### Directions:
Wherever a line of the records contains "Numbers", copy that line.

### Provided records:
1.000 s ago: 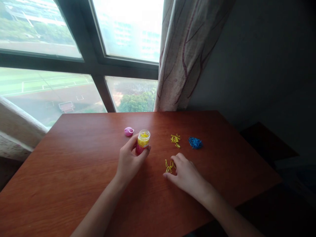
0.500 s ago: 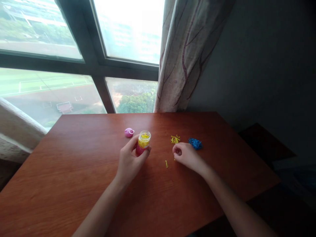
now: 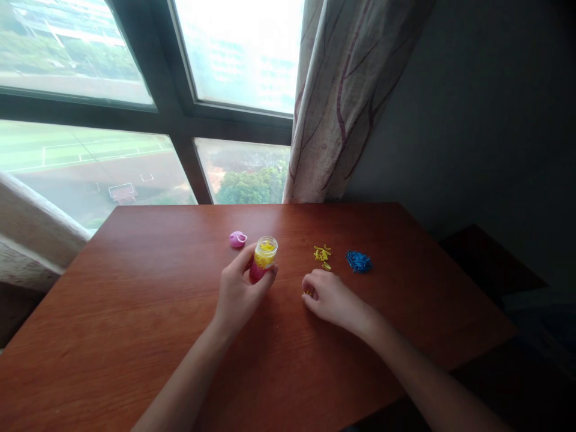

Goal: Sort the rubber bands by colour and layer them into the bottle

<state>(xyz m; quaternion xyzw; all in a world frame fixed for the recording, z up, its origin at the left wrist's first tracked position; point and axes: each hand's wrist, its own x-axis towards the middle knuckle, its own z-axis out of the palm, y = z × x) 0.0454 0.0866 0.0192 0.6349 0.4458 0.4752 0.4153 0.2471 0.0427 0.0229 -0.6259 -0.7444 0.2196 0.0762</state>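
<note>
My left hand (image 3: 238,293) grips a small clear jar (image 3: 263,259), open at the top, with yellow bits above pink ones inside. It stands tilted on the red-brown table (image 3: 135,312). My right hand (image 3: 330,295) rests on the table just right of the jar, fingers curled in a pinch over small yellow rubber bands (image 3: 308,293) that barely show at its fingertips. A loose cluster of yellow bands (image 3: 321,254) lies beyond the right hand. A heap of blue bands (image 3: 358,261) sits to the right of that.
The jar's pink lid (image 3: 237,239) lies upside down behind the jar. A window (image 3: 180,90) and a patterned curtain (image 3: 342,102) rise past the table's far edge. A dark wall stands on the right, and the table's right edge drops to dark floor.
My right hand gathered yellow bands, lifted toward the far cluster, then came back down to the single band left on the table. The left hand and jar stayed put.
</note>
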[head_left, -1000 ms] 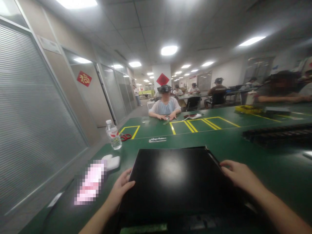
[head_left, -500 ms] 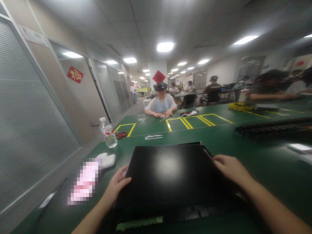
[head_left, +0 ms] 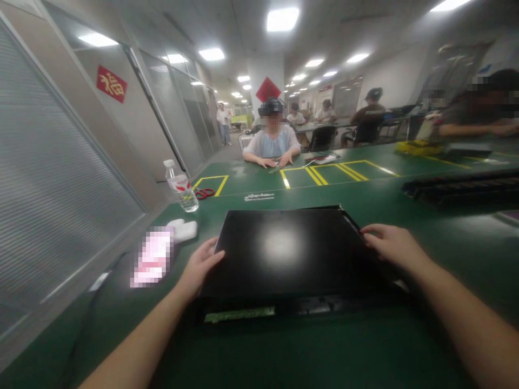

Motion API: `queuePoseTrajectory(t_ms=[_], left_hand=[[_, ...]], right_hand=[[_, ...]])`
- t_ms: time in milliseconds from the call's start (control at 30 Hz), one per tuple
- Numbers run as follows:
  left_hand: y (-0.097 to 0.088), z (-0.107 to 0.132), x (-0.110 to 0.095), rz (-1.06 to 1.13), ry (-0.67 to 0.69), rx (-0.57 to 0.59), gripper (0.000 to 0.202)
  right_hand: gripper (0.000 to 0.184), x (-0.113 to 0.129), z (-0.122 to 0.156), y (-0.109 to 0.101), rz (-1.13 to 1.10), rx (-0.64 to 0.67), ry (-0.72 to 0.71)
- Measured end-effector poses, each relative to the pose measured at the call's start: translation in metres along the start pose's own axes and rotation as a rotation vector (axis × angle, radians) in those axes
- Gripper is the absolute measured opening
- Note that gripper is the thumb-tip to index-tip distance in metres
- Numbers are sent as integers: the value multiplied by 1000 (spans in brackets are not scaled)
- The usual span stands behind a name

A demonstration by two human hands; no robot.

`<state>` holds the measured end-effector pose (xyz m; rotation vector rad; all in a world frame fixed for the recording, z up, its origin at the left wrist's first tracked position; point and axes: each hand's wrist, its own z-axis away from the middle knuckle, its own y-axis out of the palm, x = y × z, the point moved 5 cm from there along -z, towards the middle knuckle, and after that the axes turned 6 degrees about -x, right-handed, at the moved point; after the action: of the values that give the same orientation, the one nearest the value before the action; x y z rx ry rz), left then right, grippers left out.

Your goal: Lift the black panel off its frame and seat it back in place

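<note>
A glossy black flat panel (head_left: 251,254), which looks like a display screen, is in front of me and reflects a ceiling light. Beneath and around it shows a dark frame, with a green strip like a circuit board (head_left: 239,314) at the near edge. My left hand (head_left: 203,265) grips the left edge, thumb on top and fingers partly hidden behind the side. At the right edge, my right hand (head_left: 391,246) has its fingers closed on the rim near the far corner. A thin edge stands slightly apart from the panel there.
On the left stand a water bottle (head_left: 181,186), red-handled scissors (head_left: 205,193), a white object (head_left: 184,230) and a blurred-out pink item (head_left: 153,256). Dark slotted racks (head_left: 462,186) lie to the right. A co-worker (head_left: 273,140) sits across the green table (head_left: 316,351).
My view has tilted down, so the panel, table and room appear higher in the picture. Both hands keep their places at the panel's two sides.
</note>
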<state>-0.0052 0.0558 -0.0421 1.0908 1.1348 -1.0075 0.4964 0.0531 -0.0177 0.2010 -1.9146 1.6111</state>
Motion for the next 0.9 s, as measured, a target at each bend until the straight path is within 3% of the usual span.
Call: queuePoseTrajectory(t_ms=[300,533,900], left_hand=[[-5,-13,7,13,-15,-34,69],[4,-6,-1,20,-75,29,84],[9,0,-7,41,-93,23,79]], right_hand=[[40,4,2,-4,-31,-28,19],[39,1,1,-5,-43,-48,39],[38,-3,-1,-4,-39,-74,37]])
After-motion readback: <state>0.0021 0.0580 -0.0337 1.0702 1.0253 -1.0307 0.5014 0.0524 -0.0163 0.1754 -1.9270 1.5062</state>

### Result of the task:
- Numbers run as follows:
- Numbers are sent as integers: the value multiplied by 1000 (spans in brackets are not scaled)

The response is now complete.